--- START ---

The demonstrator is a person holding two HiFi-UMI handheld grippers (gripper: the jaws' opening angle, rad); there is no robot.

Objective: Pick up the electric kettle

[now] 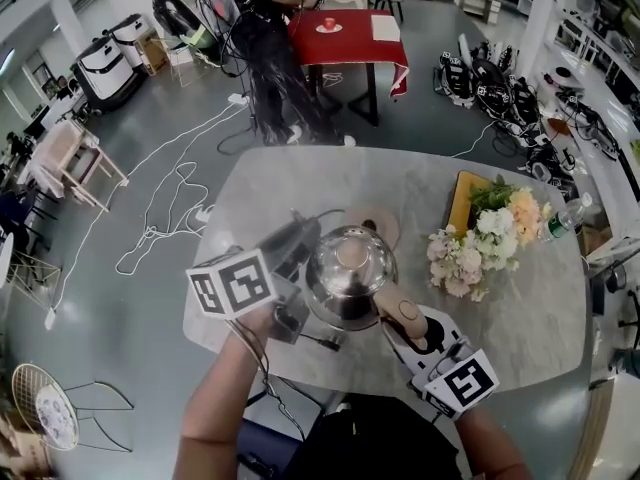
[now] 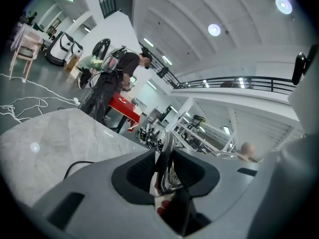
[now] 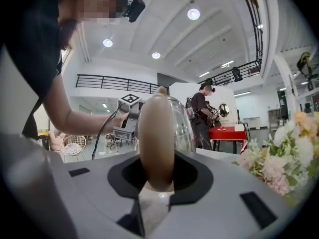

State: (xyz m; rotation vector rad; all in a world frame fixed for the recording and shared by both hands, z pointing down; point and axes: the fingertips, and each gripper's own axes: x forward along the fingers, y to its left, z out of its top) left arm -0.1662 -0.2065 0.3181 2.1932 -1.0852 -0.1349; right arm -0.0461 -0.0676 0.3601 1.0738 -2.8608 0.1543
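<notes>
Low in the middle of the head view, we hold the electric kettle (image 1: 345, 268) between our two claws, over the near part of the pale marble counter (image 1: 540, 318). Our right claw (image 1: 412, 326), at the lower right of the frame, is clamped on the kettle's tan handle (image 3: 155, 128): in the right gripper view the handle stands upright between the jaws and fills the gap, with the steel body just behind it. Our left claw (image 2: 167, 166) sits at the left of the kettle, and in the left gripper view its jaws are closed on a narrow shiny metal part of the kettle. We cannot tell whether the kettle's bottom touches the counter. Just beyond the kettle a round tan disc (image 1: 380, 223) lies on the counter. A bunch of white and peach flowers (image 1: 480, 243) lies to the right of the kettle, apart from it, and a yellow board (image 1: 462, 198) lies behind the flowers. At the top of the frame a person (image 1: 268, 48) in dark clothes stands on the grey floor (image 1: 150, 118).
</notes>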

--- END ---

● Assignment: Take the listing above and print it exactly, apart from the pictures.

● Result of the exercise:
The demonstrator is a person holding two HiFi-UMI handheld grippers (gripper: the jaws' opening angle, rad); there is no robot.

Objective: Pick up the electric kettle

[now] 
[now] 
[now] 

State: (xyz m; rotation vector rad; all in a world frame fixed for the recording and shared by both hands, z pointing down; point and axes: the fingertips, and each gripper's own axes: x forward along the fingers, y to its left, z out of its top) left arm -0.1662 -0.2065 0.3181 2.1932 -1.0852 -0.1349; right arm -0.0461 -0.0676 0.3601 1.0738 -2.8608 0.1543
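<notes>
Low in the middle of the head view, we hold the electric kettle (image 1: 345, 268) between our two claws, over the near part of the pale marble counter (image 1: 540, 318). Our right claw (image 1: 412, 326), at the lower right of the frame, is clamped on the kettle's tan handle (image 3: 155, 128): in the right gripper view the handle stands upright between the jaws and fills the gap, with the steel body just behind it. Our left claw (image 2: 167, 166) sits at the left of the kettle, and in the left gripper view its jaws are closed on a narrow shiny metal part of the kettle. We cannot tell whether the kettle's bottom touches the counter. Just beyond the kettle a round tan disc (image 1: 380, 223) lies on the counter. A bunch of white and peach flowers (image 1: 480, 243) lies to the right of the kettle, apart from it, and a yellow board (image 1: 462, 198) lies behind the flowers. At the top of the frame a person (image 1: 268, 48) in dark clothes stands on the grey floor (image 1: 150, 118).
</notes>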

That concludes the answer.